YOUR OBJECTIVE: Please keep to the lines below from the one with "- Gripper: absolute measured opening" through the one with "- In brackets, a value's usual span", and restate them word for word, ends included.

MATERIAL SUPPLIED:
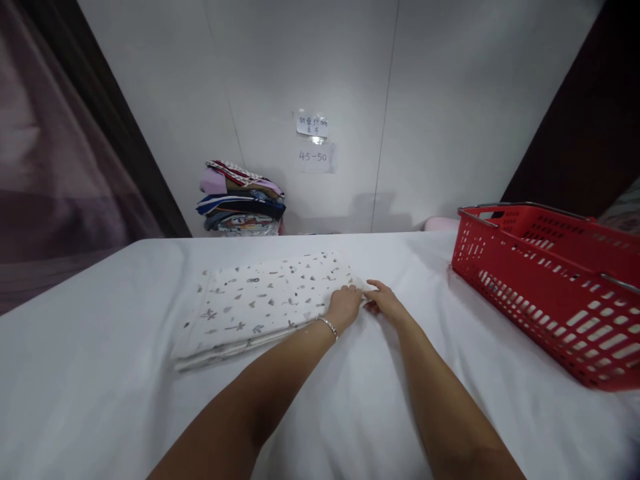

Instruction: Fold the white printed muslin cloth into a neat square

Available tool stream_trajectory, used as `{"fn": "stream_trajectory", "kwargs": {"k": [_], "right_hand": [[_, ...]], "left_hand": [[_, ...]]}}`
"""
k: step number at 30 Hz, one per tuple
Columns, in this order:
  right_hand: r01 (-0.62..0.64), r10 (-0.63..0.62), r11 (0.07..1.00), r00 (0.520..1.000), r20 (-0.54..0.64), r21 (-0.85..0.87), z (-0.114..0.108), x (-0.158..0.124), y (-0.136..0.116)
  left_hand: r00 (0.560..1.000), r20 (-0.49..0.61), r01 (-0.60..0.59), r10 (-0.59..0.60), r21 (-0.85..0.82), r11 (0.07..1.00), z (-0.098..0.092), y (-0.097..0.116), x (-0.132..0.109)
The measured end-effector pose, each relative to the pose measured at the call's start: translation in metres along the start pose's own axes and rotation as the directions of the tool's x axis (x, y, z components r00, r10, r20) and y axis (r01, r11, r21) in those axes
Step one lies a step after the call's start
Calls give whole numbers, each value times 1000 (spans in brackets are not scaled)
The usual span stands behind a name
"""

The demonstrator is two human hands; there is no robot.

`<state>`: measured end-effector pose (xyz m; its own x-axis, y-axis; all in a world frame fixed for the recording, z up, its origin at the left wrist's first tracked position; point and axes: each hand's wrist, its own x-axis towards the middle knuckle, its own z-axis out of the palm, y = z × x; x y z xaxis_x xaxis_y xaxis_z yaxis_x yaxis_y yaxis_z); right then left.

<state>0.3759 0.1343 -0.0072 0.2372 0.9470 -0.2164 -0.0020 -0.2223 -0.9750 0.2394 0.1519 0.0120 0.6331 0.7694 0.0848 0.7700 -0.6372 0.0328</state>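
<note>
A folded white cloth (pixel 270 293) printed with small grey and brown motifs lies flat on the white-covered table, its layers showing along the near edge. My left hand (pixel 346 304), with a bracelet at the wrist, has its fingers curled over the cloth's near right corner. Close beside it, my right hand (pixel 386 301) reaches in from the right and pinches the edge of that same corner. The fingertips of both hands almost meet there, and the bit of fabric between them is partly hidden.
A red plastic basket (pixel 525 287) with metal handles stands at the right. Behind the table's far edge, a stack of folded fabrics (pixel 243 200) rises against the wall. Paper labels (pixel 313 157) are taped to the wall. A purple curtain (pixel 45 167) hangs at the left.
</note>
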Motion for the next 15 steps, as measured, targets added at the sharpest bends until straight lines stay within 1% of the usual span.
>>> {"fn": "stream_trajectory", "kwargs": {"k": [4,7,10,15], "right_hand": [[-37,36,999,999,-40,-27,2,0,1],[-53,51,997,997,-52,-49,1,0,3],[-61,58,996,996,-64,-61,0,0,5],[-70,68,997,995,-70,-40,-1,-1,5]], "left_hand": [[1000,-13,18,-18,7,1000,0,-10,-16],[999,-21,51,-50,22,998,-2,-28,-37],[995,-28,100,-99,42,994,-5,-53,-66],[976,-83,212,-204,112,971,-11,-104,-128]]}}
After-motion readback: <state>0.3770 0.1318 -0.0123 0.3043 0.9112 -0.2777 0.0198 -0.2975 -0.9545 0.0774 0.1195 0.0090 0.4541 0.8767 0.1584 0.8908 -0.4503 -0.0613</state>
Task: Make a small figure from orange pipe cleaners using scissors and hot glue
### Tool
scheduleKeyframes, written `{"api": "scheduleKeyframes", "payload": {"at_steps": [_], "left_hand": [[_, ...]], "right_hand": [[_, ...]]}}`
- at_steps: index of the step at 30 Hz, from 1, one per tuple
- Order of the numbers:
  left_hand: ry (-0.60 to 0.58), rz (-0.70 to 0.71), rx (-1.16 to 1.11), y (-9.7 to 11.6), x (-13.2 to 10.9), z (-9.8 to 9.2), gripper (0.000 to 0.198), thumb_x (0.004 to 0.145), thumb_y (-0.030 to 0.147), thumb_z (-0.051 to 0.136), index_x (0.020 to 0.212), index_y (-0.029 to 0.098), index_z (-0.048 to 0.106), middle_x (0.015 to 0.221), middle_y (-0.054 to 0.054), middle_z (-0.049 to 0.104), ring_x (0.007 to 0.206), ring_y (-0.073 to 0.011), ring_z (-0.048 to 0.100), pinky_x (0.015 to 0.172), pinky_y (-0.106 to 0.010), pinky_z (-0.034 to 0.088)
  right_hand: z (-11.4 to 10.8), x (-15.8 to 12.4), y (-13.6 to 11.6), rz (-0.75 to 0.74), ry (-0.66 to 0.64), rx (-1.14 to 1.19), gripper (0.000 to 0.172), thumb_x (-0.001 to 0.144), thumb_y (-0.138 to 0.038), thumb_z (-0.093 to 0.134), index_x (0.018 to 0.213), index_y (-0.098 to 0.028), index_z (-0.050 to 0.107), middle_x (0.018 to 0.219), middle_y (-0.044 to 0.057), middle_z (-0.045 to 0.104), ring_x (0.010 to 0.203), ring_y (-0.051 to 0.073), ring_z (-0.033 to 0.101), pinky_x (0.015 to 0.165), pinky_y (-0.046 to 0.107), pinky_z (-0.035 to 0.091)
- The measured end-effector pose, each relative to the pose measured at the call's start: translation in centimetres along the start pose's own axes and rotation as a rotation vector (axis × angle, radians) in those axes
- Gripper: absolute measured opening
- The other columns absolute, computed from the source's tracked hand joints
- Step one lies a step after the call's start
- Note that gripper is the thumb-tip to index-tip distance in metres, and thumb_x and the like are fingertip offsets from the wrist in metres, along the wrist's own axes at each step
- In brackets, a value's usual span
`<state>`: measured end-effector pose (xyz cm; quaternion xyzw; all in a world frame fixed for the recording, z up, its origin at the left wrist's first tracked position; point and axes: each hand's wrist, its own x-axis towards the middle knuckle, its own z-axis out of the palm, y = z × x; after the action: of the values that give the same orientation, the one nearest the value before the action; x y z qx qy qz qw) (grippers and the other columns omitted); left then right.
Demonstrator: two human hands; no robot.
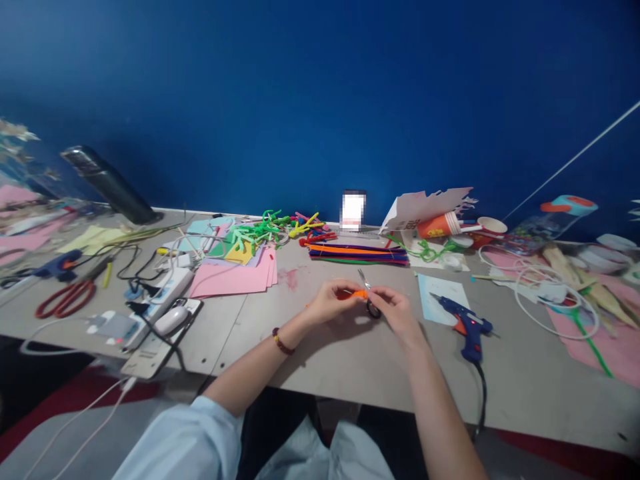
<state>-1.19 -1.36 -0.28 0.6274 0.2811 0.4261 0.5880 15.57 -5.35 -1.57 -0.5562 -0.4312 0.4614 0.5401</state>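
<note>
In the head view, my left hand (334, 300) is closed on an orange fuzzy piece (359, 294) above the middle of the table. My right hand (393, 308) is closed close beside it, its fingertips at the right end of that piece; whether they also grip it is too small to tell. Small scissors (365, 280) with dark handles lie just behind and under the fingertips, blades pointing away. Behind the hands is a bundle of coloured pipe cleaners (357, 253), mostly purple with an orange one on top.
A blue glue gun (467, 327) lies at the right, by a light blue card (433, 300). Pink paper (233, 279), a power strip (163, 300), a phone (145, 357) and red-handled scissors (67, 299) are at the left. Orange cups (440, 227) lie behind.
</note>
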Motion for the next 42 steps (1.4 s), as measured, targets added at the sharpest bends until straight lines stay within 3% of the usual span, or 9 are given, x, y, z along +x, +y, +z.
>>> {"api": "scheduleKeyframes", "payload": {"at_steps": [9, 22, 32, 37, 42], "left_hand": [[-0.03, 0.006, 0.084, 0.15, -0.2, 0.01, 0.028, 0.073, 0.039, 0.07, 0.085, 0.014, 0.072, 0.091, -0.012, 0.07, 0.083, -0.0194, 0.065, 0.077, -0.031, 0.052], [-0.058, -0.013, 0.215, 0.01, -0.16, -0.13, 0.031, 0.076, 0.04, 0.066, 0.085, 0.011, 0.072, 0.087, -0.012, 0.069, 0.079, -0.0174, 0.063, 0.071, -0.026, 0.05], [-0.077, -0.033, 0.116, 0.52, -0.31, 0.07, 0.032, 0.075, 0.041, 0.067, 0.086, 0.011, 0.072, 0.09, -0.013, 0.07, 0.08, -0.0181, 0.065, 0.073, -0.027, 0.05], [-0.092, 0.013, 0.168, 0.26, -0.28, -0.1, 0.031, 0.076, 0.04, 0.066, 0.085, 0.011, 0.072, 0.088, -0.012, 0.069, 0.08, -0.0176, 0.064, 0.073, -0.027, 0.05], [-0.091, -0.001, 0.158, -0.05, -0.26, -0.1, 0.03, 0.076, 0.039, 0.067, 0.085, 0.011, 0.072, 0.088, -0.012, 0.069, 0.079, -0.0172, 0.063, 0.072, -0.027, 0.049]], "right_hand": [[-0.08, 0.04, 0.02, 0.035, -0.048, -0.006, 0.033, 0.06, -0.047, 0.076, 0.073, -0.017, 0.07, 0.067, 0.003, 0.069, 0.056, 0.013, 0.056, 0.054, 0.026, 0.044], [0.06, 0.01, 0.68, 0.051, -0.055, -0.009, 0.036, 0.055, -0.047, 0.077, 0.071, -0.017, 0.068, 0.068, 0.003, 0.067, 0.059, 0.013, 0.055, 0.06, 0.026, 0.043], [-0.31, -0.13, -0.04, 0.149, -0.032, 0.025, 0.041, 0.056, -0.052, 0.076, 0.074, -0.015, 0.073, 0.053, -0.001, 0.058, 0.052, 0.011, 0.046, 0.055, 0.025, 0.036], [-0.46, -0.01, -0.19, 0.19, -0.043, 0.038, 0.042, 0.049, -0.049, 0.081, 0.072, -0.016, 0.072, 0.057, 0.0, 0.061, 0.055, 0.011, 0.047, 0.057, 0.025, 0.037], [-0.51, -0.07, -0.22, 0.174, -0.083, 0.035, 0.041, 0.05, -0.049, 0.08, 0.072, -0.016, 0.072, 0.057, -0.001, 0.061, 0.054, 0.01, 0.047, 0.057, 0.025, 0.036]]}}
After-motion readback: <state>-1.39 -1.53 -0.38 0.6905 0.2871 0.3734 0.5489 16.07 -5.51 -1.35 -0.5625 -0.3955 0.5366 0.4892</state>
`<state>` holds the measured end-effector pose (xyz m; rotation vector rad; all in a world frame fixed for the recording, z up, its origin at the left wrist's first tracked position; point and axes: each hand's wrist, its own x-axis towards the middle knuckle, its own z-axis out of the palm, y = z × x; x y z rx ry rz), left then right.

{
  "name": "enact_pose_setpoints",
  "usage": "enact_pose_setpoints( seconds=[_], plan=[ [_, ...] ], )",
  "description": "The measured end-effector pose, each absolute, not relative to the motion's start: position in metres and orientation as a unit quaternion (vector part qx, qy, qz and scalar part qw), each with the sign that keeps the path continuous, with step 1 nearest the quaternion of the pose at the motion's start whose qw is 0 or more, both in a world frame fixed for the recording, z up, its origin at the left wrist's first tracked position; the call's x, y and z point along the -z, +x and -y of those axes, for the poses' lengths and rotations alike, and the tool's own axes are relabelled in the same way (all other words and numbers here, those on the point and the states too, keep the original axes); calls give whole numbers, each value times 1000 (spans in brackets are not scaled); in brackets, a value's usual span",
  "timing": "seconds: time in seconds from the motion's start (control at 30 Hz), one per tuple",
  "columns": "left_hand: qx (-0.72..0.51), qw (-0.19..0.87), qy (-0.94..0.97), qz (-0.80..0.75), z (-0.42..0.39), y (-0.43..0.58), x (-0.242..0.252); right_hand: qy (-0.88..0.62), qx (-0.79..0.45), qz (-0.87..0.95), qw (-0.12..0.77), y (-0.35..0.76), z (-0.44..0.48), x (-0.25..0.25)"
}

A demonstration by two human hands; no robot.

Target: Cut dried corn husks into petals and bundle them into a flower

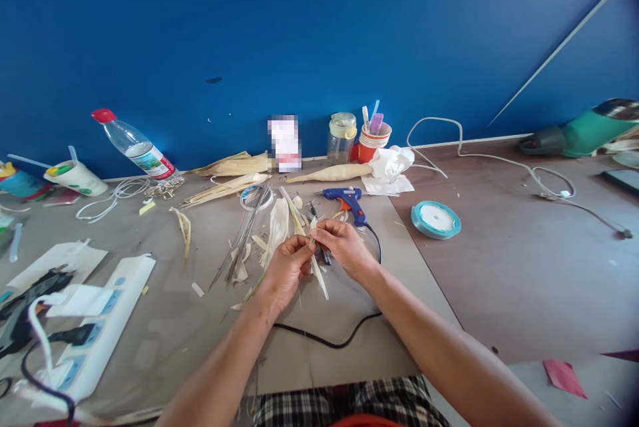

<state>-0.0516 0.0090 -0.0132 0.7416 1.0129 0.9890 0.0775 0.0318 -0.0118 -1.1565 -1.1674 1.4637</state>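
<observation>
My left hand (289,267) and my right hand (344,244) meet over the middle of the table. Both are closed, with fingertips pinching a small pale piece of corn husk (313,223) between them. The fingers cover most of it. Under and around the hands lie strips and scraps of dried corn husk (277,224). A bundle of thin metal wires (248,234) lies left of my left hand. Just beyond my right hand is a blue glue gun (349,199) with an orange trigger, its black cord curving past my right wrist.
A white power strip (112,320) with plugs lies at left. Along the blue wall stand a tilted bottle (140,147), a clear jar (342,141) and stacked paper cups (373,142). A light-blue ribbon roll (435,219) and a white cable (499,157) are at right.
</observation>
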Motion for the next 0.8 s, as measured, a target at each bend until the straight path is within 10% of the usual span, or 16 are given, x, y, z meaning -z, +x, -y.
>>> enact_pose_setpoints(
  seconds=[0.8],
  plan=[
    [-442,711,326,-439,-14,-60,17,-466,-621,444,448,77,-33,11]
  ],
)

SOLUTION TO THIS PROBLEM:
- Gripper: absolute measured opening
- The other columns absolute, computed from the source's tracked hand joints
- Step one lies a step after the call's start
- Note that gripper is the thumb-tip to index-tip distance in metres, and thumb_x and the like are fingertip offsets from the wrist in metres, along the wrist's own axes at each step
- In brackets, a value's usual span

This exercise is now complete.